» What you will do: Whenever a line below holds the word "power", count it; then give the total and nothing else.

» Supplied information:
***

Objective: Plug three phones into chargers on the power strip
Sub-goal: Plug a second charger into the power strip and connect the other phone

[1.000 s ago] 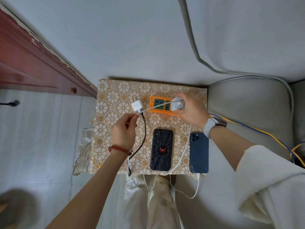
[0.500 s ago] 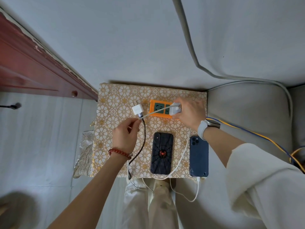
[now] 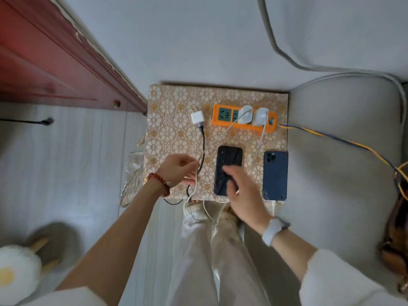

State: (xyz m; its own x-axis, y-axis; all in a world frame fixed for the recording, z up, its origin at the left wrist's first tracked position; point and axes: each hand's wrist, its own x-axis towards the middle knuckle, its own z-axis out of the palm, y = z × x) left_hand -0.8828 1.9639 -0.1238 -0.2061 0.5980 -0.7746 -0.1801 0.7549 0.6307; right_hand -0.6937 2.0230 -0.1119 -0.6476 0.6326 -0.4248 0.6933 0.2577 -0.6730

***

» Exercise answer: 2